17 Oct, 2016 By: Erik Gruenwedel

SVOD pioneer plans to license content to third-party Chinese services due to 'challenging' regulatory environment going it alone

Despite a global footprint, Netflix Oct. 17 announced it plans to distribute content in China through third-party streaming services instead of launching a standalone platform.

“The regulatory environment for foreign digital content services in China has become challenging," CEO Reed Hastings and CFO David Wells wrote in a shareholder letter. "We expect revenue from this licensing will be modest. We still have a long-term desire to serve the Chinese people directly, and hope to launch our service in China eventually."

Meanwhile, after a slight hiccup in the second quarter, Netflix hit it out of the financial ballpark in third-quarter (ended Sept. 30) with nearly $2.3 billion in revenue.

Netflix added 3.57 million subscribers, down 50,000 from the previous-year period, but 1.27 million above projections. It ended the quarter with more than 83 million subs, including more than 47 million domestically. For the first nine months of 2016, Netflix added 12 million global members, the same as in the first nine months of 2015.

The service added 370,000 domestic subs, narrowly exceeding modest projections of 300,000. The tally underscored continued cooling in domestic growth as Netflix added 880,000 subs during the previous-year period.

Netflix added 3.2 million international subs, 1.2 million above projections and 460,000 subs above last year. The service now has more than 39 million international subs.

In September, Netflix localized service in Poland and Turkey, including accepting payment in local currency and incorporating local-language user interfaces, subtitles and dubbing as well as some local content.

“We have seen nice gains in viewing and retention and we’ll undertake other localization efforts in the coming months and years,” CEO Reed Hastings and CFO David Wells wrote in the shareholder letter.

The executives said 75% of existing subs have been converted to the more-expensive ($9.99) price plan, with churn “consistent with our expectations.” Netflix does not disclose churn, or the percentage of subs not renewing service.

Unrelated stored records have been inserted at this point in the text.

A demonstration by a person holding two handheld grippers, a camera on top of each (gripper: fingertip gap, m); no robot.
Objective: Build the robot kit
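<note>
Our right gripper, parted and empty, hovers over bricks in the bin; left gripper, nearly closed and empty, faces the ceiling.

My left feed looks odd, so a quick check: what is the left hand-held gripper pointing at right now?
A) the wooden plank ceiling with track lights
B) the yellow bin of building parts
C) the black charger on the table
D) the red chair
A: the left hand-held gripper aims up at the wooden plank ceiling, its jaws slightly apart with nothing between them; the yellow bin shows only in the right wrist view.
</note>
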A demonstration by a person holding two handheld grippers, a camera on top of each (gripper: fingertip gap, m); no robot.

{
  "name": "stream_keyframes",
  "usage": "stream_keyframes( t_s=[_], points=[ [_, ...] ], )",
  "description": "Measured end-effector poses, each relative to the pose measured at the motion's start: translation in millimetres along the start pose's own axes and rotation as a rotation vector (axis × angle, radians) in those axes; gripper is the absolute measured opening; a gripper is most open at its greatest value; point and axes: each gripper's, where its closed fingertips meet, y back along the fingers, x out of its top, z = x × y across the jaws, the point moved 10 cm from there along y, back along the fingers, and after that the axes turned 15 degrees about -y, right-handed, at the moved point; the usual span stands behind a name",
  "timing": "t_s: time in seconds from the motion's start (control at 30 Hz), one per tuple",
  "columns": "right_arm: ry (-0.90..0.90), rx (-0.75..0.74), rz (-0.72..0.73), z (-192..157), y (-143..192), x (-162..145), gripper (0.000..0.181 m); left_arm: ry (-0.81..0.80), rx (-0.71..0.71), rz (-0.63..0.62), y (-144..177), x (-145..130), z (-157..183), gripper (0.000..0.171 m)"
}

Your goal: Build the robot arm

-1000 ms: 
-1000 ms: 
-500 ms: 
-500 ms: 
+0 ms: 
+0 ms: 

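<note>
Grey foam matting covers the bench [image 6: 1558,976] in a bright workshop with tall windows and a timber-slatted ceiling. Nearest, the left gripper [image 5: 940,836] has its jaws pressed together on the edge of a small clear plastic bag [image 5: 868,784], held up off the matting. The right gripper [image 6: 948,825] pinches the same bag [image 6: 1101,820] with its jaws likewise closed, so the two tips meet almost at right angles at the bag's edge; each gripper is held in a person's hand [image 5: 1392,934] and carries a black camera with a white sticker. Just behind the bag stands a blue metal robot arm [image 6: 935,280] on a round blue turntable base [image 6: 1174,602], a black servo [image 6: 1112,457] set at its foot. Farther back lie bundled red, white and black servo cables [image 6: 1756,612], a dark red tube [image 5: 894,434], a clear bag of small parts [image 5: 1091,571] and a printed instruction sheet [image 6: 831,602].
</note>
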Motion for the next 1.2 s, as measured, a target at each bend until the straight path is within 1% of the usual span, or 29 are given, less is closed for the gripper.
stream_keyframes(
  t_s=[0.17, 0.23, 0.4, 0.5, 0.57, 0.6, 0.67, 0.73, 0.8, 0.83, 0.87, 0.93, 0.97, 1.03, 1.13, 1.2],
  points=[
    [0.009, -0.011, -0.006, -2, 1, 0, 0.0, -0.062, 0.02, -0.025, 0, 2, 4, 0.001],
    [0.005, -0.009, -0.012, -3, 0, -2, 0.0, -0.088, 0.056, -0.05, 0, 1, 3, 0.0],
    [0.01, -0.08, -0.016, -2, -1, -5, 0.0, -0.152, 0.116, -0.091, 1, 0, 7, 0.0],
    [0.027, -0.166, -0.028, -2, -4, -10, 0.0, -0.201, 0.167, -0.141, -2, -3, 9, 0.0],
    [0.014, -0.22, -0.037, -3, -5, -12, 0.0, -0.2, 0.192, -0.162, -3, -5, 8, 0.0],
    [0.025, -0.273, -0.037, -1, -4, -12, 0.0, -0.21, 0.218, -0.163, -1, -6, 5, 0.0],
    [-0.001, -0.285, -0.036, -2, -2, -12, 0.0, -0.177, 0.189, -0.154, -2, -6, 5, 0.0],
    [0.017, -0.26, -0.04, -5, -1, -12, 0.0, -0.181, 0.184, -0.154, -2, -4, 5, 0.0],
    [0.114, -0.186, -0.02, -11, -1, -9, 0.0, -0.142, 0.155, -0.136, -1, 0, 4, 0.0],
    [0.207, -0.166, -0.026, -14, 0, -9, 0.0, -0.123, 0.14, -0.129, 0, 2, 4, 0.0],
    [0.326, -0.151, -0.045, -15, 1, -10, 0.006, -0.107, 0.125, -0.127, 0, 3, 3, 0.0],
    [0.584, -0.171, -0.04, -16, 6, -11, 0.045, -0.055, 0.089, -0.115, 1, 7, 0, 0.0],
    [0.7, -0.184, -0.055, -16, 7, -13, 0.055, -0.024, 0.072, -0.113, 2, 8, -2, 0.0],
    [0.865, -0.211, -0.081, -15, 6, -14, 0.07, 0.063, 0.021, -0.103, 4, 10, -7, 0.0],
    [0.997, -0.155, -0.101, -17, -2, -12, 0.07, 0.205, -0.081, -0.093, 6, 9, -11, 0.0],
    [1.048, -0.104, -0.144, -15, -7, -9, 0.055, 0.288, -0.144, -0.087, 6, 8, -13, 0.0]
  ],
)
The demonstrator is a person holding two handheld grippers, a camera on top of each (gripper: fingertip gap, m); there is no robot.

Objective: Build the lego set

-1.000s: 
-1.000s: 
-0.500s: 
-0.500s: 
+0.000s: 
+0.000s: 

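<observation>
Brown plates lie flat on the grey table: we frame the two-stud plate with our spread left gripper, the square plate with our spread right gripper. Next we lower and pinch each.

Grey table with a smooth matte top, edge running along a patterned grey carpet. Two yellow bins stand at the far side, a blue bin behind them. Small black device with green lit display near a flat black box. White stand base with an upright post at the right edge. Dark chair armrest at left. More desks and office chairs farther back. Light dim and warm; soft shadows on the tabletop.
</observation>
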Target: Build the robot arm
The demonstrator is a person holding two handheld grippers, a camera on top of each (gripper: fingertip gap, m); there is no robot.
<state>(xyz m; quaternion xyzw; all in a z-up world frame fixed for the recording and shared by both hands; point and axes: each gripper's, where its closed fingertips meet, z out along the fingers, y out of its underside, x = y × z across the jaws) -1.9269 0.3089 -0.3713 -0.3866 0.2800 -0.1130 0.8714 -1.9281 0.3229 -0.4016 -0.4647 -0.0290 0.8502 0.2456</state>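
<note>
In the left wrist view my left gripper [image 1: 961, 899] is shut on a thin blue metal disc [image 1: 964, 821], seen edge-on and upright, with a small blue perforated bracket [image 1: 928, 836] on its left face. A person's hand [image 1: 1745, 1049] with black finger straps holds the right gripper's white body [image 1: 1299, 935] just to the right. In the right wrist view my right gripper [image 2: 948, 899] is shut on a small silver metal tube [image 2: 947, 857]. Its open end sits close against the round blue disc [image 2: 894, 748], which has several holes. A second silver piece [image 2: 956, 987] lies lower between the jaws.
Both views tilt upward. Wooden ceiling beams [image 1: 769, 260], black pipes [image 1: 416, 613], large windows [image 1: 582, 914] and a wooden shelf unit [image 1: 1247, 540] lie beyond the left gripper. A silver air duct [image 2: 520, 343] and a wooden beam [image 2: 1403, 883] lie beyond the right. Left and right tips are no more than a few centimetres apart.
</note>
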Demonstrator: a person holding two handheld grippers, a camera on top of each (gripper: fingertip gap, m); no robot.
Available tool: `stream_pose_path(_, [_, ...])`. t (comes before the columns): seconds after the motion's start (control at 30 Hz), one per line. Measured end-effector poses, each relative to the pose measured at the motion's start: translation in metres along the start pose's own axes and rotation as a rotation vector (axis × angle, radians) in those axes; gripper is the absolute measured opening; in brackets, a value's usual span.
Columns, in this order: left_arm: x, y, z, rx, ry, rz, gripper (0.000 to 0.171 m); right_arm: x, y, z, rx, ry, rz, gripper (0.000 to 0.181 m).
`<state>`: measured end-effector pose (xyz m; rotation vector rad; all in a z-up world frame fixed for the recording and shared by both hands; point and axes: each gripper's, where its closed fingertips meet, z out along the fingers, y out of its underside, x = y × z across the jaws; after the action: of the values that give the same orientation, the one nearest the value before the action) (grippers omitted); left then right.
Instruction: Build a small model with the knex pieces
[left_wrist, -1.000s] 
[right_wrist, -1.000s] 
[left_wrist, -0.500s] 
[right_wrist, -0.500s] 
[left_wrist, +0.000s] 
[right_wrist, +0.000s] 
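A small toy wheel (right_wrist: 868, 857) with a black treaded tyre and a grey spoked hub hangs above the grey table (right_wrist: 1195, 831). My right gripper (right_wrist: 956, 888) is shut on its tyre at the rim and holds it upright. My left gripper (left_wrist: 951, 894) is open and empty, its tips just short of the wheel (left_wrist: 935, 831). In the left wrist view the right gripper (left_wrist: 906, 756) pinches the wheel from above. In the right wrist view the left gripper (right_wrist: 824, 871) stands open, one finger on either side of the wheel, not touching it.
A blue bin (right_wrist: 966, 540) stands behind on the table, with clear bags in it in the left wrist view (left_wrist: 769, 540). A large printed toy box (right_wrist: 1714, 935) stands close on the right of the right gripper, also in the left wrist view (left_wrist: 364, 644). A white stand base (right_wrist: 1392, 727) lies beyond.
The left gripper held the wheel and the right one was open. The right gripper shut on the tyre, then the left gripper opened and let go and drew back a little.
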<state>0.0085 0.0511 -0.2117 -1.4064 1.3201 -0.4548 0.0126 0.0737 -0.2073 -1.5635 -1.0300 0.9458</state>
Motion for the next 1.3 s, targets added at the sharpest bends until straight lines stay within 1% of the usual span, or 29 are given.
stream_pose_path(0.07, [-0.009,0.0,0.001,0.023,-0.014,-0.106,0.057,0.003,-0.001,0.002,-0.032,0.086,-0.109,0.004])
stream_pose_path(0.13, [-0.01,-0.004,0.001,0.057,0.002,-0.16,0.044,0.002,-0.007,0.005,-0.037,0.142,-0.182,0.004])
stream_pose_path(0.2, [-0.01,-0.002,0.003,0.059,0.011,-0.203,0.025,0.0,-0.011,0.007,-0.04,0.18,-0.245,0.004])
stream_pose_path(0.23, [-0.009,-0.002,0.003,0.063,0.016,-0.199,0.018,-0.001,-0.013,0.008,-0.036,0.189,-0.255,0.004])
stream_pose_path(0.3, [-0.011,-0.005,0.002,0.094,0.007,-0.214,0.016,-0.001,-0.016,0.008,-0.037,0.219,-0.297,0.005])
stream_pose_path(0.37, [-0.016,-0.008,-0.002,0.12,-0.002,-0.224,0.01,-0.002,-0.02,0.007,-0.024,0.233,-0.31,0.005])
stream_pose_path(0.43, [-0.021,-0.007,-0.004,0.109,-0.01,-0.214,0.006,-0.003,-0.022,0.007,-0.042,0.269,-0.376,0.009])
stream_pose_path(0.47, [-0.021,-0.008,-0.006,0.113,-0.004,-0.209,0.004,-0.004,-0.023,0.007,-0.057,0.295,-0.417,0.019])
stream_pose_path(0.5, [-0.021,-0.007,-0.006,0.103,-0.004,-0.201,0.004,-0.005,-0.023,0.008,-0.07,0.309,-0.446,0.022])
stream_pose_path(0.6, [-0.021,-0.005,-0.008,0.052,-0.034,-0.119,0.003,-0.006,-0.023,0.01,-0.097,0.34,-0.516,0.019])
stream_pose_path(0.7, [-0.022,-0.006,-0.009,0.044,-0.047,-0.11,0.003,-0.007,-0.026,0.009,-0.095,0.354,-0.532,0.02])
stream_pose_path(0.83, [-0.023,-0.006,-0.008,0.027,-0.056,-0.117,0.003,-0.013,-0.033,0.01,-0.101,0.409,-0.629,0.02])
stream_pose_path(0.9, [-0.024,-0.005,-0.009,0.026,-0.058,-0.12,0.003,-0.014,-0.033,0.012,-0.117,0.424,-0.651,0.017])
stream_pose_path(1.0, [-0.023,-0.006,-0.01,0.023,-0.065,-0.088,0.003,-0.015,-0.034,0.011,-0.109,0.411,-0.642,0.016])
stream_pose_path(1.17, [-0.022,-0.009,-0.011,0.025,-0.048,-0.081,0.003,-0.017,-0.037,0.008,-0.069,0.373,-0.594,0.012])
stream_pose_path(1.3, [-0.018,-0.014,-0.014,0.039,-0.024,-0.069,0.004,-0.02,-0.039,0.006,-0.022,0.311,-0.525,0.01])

Notably, Netflix is spending $6 billion on content, ending Q3 with $14.4 billion in content obligations, up a whopping $4 billion from a year earlier.

“We are now in the fourth year of our original content strategy and are pleased with our progress. In 2017, we intend to release over 1,000 hours of premium original programming, up from over 600 hours this year,” Hastings and Wells wrote.

Indeed, Netflix said original series “Stranger Things,” a summer hit, according to the SVOD service, was notable since it is produced and owned by Netflix.

“[Original proprietary content] provides us with more-attractive economics and greater business and creative control. In August, we launched “The Get Down,” a highly stylized drama set in 1970s New York City, detailing the origins of hip-hop. We look forward to releasing part two of season one next year,” Hastings and Wells wrote.

Finally, Netflix ended the period with nearly 4.3 million by-mail disc subscribers, down from 4.9 million a year ago. The oft-ignored business unit continues to contribute significantly to the bottom line. Indeed, DVD and Blu-ray Disc rentals generated $68.7 million in segment profit, or nearly 52% of Netflix’s contribution income.

Netflix generated $51.5 million of profit on revenue of nearly $2.3 billion, compared with income of $29.4 million on revenue of $1.7 billion a year ago.